- **What to do**: From the records below, find each line with the string "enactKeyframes" and copy it.
*** Given entries ***
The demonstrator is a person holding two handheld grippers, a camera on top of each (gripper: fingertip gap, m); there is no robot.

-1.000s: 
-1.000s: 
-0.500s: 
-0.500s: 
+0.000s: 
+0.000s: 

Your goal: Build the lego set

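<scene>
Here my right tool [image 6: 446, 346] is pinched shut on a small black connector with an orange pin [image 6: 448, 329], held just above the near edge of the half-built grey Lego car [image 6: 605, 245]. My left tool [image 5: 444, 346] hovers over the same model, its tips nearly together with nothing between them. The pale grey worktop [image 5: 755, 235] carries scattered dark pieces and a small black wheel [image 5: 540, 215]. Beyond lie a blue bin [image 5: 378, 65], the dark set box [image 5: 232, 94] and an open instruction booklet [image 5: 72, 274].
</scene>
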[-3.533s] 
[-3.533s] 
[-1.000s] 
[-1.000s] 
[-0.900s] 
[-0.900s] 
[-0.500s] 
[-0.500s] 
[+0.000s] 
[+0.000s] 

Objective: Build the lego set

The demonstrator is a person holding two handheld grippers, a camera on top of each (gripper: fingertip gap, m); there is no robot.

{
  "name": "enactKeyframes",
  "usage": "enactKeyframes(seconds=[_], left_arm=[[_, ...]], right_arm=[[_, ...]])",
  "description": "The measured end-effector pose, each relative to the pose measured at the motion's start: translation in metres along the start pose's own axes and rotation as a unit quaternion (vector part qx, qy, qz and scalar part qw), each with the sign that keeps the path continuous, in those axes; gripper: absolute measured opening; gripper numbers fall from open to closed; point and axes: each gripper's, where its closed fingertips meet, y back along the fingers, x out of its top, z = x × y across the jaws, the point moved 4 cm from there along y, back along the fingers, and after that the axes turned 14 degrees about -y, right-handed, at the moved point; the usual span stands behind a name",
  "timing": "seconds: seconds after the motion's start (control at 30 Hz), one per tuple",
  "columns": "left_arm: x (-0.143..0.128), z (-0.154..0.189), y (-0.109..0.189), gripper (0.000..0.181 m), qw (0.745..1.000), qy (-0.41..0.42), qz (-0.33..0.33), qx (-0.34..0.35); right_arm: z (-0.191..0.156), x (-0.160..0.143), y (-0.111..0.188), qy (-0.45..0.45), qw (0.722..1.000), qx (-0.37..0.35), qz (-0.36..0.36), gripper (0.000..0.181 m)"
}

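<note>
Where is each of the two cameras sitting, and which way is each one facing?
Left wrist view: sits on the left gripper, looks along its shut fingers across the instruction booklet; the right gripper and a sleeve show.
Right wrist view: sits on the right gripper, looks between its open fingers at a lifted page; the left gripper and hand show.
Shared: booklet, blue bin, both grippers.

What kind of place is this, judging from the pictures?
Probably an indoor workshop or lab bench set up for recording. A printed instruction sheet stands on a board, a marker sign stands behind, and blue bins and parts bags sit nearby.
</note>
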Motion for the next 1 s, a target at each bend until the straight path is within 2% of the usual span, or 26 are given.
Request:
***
- **Completed exercise**:
  "name": "enactKeyframes",
  "usage": "enactKeyframes(seconds=[_], left_arm=[[_, ...]], right_arm=[[_, ...]])",

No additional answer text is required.